A norma foi objeto de ação declaratória de inconstitucionalidade junto ao Supremo Tribunal Federal (ADI-MC 4048-1/DF, rel. Min. Gilmar Mendes, j. 14.5.2008), que, em decisão paradigmática, mudando a orientação até então vigente naquela Corte, determinou a suspensão da sua vigência, uma vez que não estavam presentes os requisitos constitucionalmente exigidos, a saber, a imprevisibilidade e a urgência, mesmo porque não se estava em situação de guerra, comoção interna ou calamidade pública. Como bem posto na decisão, “(…) ‘guerra’, ‘comoção interna’ ou ‘calamidade pública’ são conceitos que representam realidades ou situações fáticas de extrema gravidade e de consequências imprevisíveis para a ordem pública e a paz social, e que dessa forma requerem, com a devida urgência, a adoção de medidas singulares e extraordinárias. A leitura atenta e a análise interpretativa do texto e da exposição de motivos da MP 405/2007 demonstram que os créditos abertos são destinados a prover despesas correntes, que não estão qualificadas pela imprevisibilidade ou pela urgência. A edição da MP 405/2007 configurou um patente desvirtuamento dos parâmetros constitucionais que permitem a edição de medidas provisórias para a abertura de créditos extraordinários”.
Ou seja, nossa Suprema Corte, de forma clara e inequívoca, reconheceu não ser cabível, em face do ordenamento jurídico vigente, a edição de medidas provisórias abrindo créditos extraordinários para “antecipar o orçamento”, em virtude de sua não aprovação tempestiva, autorizando despesas que não são imprevisíveis e urgentes, e fora do contexto de guerra, comoção interna ou calamidade pública.
Muito bem.
E o que vemos no apagar das luzes de 2012?
A Medida Provisória 598, de 27 de dezembro de 2012, abrindo créditos extraordinários no montante de R$ 47 bilhões para os Orçamentos Fiscal e da Seguridade Social!
Não me consta que o Brasil tenha declarado guerra recentemente, desconheço qualquer comoção interna ou calamidade pública ocorrida na última semana de dezembro que justifique a medida.
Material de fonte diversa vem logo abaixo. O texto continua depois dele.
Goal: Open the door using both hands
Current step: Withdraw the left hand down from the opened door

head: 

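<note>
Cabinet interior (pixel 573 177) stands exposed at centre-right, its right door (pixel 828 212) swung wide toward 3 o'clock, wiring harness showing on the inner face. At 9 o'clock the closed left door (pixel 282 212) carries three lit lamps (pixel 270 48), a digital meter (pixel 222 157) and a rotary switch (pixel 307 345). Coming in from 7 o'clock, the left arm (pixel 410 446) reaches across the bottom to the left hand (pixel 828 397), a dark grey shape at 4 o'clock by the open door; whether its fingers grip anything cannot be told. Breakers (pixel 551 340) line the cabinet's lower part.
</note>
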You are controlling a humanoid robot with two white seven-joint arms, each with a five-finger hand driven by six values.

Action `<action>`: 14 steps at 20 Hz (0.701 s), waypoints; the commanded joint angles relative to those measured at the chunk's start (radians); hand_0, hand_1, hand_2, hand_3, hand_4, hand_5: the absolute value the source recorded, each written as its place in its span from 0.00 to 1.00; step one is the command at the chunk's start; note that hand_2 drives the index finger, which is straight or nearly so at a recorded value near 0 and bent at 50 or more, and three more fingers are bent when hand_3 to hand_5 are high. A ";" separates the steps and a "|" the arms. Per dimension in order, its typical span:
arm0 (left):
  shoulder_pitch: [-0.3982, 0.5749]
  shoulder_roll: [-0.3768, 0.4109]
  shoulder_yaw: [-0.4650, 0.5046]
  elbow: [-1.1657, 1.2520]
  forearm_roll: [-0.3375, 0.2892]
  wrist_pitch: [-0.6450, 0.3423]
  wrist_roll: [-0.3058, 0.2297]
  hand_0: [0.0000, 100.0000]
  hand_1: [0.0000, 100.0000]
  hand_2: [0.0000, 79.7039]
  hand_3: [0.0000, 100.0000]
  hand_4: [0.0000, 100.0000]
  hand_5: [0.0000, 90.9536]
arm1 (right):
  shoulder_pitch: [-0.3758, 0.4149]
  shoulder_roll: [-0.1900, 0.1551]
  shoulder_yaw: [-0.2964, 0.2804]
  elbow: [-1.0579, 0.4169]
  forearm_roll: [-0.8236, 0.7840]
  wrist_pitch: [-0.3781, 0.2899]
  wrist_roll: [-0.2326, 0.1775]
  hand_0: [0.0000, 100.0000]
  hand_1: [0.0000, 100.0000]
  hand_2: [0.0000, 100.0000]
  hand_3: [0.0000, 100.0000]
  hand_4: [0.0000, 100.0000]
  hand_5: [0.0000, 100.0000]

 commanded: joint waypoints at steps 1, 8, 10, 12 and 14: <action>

A única calamidade pública visível é a jurídica, com a edição dessa medida provisória!
E se alguém pensa que, na extensa lista de rubricas orçamentárias beneficiadas pelos créditos extraordinários estão contempladas despesas imprevisíveis e urgentes, basta abrir o anexo I, e a primeira dotação que vai encontrar é de R$ 10 milhões para “comunicação e divulgação institucional da Câmara dos Deputados”! E por aí vai…
É por demais flagrante o desrespeito à Constituição e à decisão do Supremo Tribunal Federal.
O Direito Financeiro tem sido pródigo em exemplos de afronta à Constituição e ao ordenamento jurídico como um todo.
Mas começar o ano “dando de ombros” à decisão que estabeleceu o prazo máximo de vigência dos critérios de rateio do Fundo de Participação dos Municípios para o dia 31 de dezembro último, continuando a cumprir lei já declarada inconstitucional como se nada tivesse acontecido, e agora “completar a obra” editando medida provisória em situação absolutamente idêntica à que já foi reconhecida como indevida pela nossa Suprema Corte, é ultrapassar todos os limites.
Já passou a hora de se exigir e cobrar um mínimo de respeito à Constituição e à nossa Suprema Corte.
O Direito Financeiro não merece isto. Aliás, o Direito não merece. Melhor dizendo, ninguém merece…
[1] Lei 8.933, de 9 de novembro de 1994.
[2] Veja-se com um pouco mais de detalhes em CONTI, José Mauricio (coord.), Orçamentos públicos – a Lei 4320/1964 comentada, 2ª ed., Revista dos Tribunais, 2010, pp. 122-124.
[3] Lei 12.708, de 17 de agosto de 2012.